* [Available data]
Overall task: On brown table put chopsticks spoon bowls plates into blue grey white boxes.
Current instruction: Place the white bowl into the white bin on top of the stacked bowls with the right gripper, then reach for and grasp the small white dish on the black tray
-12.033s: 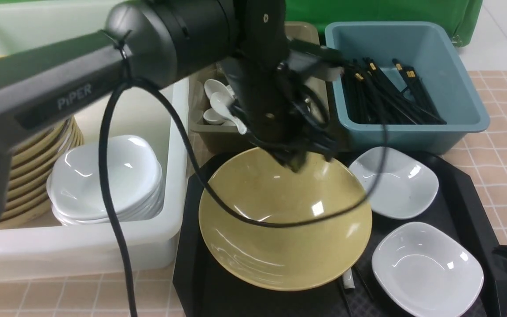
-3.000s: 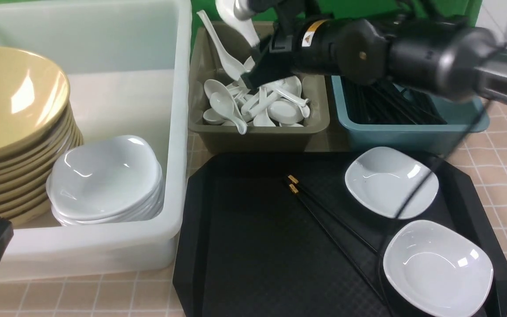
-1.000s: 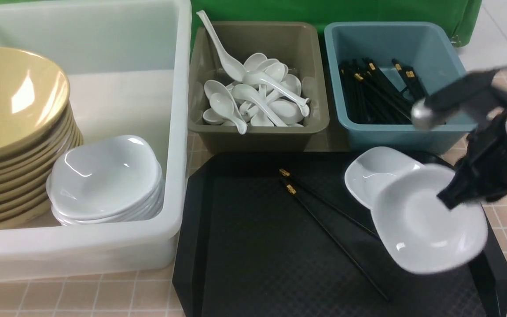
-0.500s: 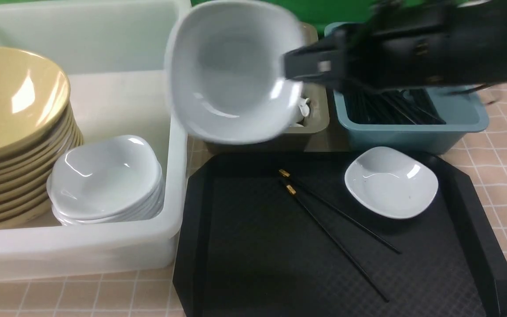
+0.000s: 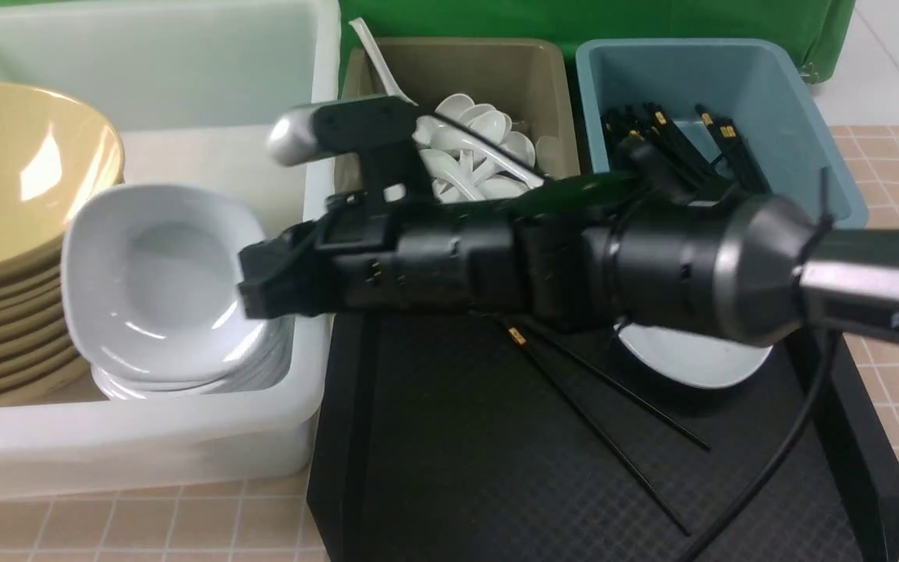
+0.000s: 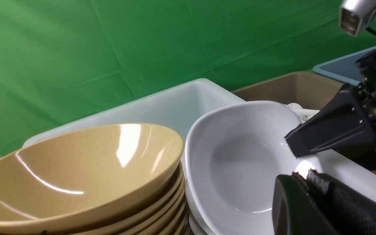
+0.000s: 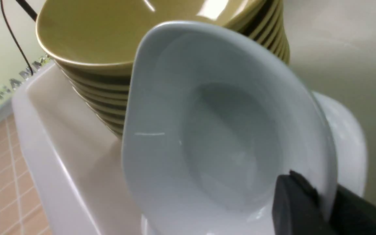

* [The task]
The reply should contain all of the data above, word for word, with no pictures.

* [Task output]
Overall task: On brown table put chopsticks spoon bowls plates into blue grey white boxes.
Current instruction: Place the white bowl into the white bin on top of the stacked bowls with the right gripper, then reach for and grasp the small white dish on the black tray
-12.033s: 
-3.000s: 
-1.000s: 
-0.500s: 
+0.000s: 
+0.000s: 
+0.000s: 

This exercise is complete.